Every industrial cluster faces distinct crises, revealing dynamic and uneven growth patterns during economic recessions and recoveries Resilience plays a crucial role in understanding these clusters, as it reflects their ability to adapt to shocks and maintain sustainable growth Resilience is defined as the capacity to overcome trauma and respond constructively, aiming to prevent severe decline Industrial clusters with shared histories of growth and collapse possess resilient characteristics, enabling them to respond swiftly to challenges Various researchers have explored industrial clusters through diverse methodologies, recognizing that all entities within the industry value chain, from upstream to downstream, along with financial institutions, contribute to these clusters Additionally, the relationships between research groups and universities significantly influence the establishment and development of industrial clusters, which are defined as interconnected businesses and organizations within a specific region.
Industrial clusters are a significant topic in scientific literature, characterized by their diversity and ongoing debates They can be categorized into two main types: those initiated by entrepreneurs and those that have recently developed in various global regions The growth of industrial clusters is influenced by numerous internal and external factors (Babkin et al., 2013) The concept remains contentious, yet industrial clusters offer several advantages, including social influence theories, financial positioning, regional economic benefits, national innovation frameworks, knowledge transfer, and insights from economic geography Additionally, innovative methods for integrating these concepts are beneficial The accumulation of industrial activity leads to positive feedback processes that create and sustain structure (Munnich et al., 2015) Intermediary organizations, defined by specific technological and social relationships among private and public entities, consist of firms within the same industry or sector These organizations can be established formally or informally by multiple enterprises sharing common goals and regulations within a designated geographical area (Karaev et al., 2007).
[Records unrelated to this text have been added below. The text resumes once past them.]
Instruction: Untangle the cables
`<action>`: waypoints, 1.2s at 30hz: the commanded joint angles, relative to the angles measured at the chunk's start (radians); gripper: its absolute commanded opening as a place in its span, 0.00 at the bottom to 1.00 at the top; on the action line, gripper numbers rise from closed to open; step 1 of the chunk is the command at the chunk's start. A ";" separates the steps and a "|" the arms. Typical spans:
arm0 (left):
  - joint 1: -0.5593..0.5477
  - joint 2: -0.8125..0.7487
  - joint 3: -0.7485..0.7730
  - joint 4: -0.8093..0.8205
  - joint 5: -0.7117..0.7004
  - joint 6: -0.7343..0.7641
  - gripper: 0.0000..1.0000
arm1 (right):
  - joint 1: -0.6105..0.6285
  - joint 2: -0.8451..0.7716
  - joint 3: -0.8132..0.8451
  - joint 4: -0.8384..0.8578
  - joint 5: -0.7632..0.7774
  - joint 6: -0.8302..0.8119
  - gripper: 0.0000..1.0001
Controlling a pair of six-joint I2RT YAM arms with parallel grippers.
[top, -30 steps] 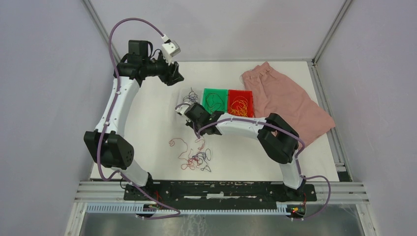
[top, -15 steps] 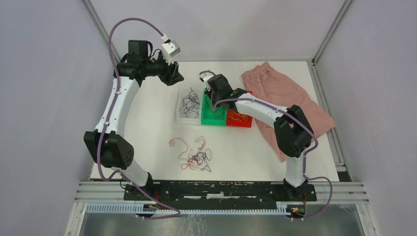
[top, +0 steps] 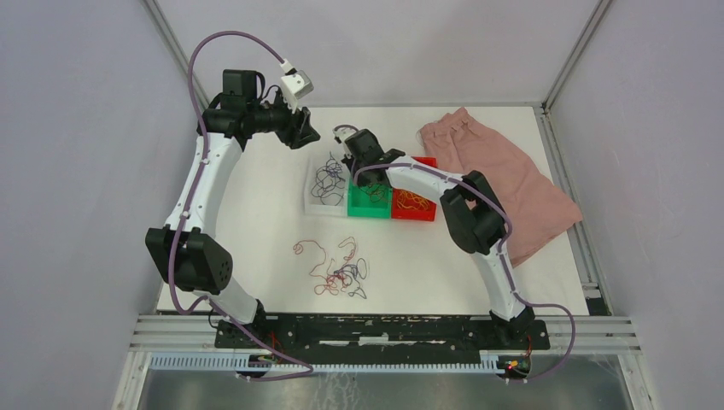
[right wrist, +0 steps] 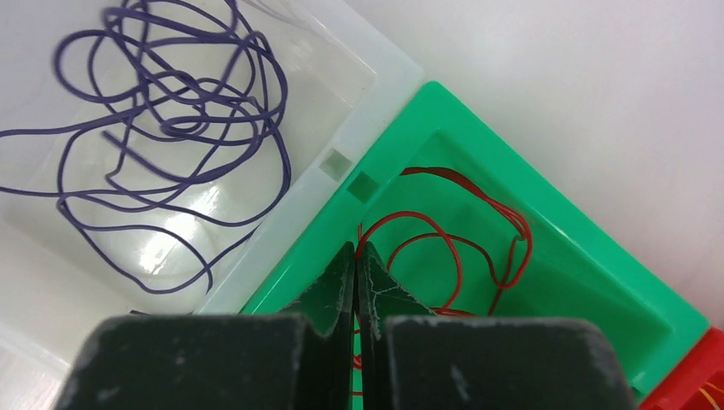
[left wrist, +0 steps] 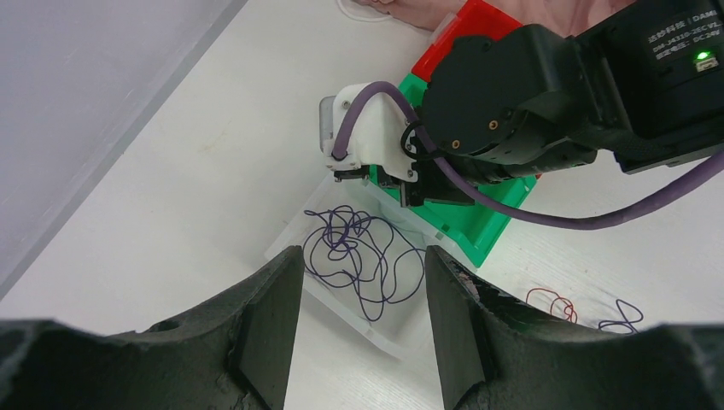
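Right pincer (right wrist: 354,265), together on a red cable (right wrist: 431,215), hangs over the green bin (right wrist: 589,256) rim; left pincer (left wrist: 360,265), apart, hovers near the surface (left wrist: 196,196) far edge.

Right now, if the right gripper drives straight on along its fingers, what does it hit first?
Likely the red cable coiled in the green bin: the right gripper, apparently shut on a strand of it, points into that bin. Bin floor next; depth unclear.

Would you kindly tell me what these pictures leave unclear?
- Right wrist view: whether the shut right gripper pinches the thin red wire; its fingertips hide the contact.
- Top view: crossings in the tangled pile of thin wires; too fine.
- Left wrist view: contents of the red plastic bin; the right arm covers it.
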 commanded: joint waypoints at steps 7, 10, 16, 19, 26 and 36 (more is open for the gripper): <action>0.005 -0.044 0.016 0.024 0.041 0.009 0.62 | -0.002 -0.026 0.055 -0.028 0.060 0.063 0.21; 0.004 -0.046 0.011 0.025 0.045 0.010 0.62 | -0.001 -0.110 0.014 -0.009 0.048 0.060 0.39; 0.005 -0.055 0.004 0.025 0.054 0.002 0.62 | -0.008 -0.226 0.005 -0.049 -0.021 0.054 0.54; 0.005 -0.065 0.001 0.025 0.051 0.004 0.62 | -0.016 -0.268 -0.007 -0.099 -0.057 0.055 0.59; 0.006 -0.071 0.000 0.025 0.057 0.002 0.62 | -0.036 -0.424 -0.197 -0.130 -0.051 0.125 0.62; 0.005 -0.076 -0.007 0.022 0.059 0.004 0.62 | -0.044 -0.702 -0.634 -0.008 -0.193 0.183 0.57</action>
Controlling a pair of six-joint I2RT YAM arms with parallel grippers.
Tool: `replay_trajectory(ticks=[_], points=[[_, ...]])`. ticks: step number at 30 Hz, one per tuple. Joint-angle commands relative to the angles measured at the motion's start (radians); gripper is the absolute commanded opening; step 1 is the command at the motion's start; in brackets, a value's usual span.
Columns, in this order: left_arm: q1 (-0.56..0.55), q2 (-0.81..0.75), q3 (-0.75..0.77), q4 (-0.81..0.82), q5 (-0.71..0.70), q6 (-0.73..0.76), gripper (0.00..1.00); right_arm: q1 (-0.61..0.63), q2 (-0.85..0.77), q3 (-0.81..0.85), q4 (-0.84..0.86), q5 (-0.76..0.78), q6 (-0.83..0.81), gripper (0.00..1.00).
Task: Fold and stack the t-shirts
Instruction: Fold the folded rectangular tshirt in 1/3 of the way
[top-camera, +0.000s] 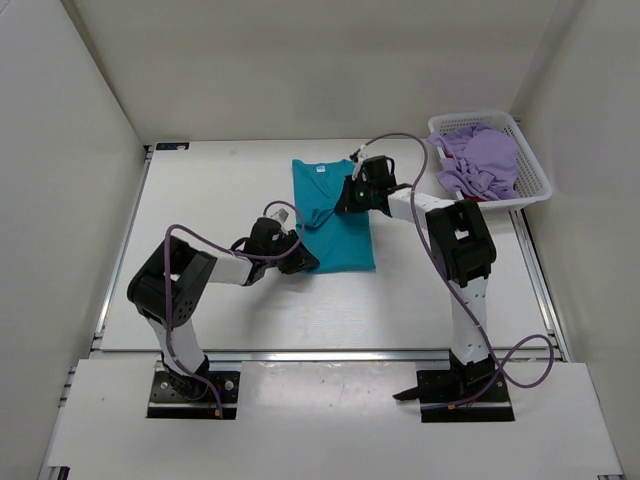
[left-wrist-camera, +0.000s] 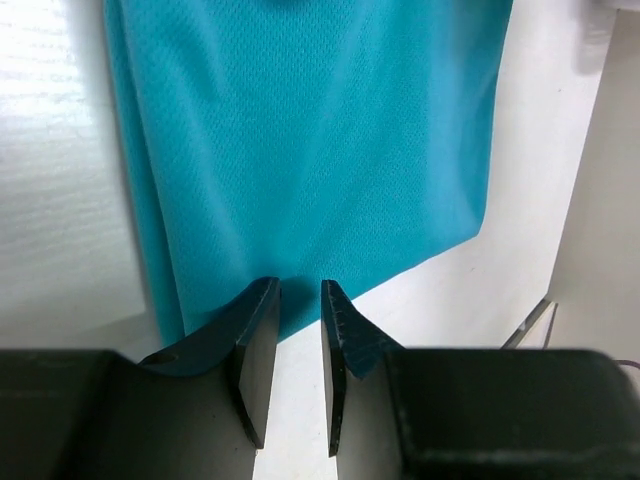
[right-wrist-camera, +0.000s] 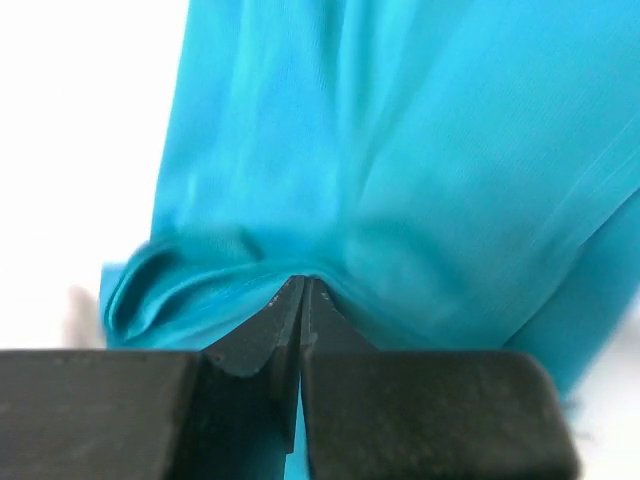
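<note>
Left gripper: jaws narrowly parted at the near hem of the teal t-shirt, no cloth visibly between them. Right gripper: jaws closed, pinching a fold on the far right side. Shirt lies spread mid-counter. Handling: seat left jaws over the hem, close firmly, then lift both ends evenly.

A shirt lies flat on the table, mid-width and toward the back, its collar end farthest from the arms. The left gripper is at its near left corner, fingertips at the hem. The right gripper is on the shirt's left half, farther back. A basket stands at the far right corner, with a second shirt bundled in it.
</note>
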Motion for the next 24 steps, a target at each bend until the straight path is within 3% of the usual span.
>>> replay_trajectory(ticks=[1,4,8,13,15,19,24], points=[[0.002,-0.061,-0.024,-0.081,-0.033,0.045,0.35,-0.032,0.027,0.141,-0.017,0.025,0.003,0.0],[0.002,-0.098,-0.017,-0.106,-0.03,0.057,0.36,-0.041,0.022,0.187,-0.049,0.013,0.009,0.0],[0.008,-0.182,-0.021,-0.133,-0.038,0.048,0.4,-0.037,-0.105,0.087,-0.064,0.013,-0.005,0.01],[0.042,-0.279,-0.078,-0.161,-0.029,0.06,0.44,-0.05,-0.384,-0.313,0.086,-0.011,0.053,0.0],[0.057,-0.302,-0.11,-0.152,-0.052,0.057,0.47,-0.052,-0.403,-0.345,0.104,-0.057,0.066,0.0],[0.103,-0.221,-0.049,-0.079,0.002,0.006,0.45,0.008,-0.381,-0.377,0.087,-0.067,0.059,0.0],[0.099,-0.086,0.13,-0.035,0.013,-0.023,0.31,0.022,-0.478,-0.562,0.233,-0.082,0.121,0.0]])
A significant portion of global industrial clusters in the electronics and communications sectors are still in their early stages Research by Lu et al (2013) identified eighteen factors, categorized as internal and external, that influence the development of these industrial clusters, aiming to enhance industry growth and regional economic progress Utilizing panel data from 21 Chinese provinces between 1997 and 2009, the study assessed the impact of these factors on cluster development, highlighting that firm size and employment concentration are crucial determinants Additionally, the analysis revealed that the number of patent applications is a key factor affecting industry clusters, with some less developed regions hosting more businesses than their more developed counterparts.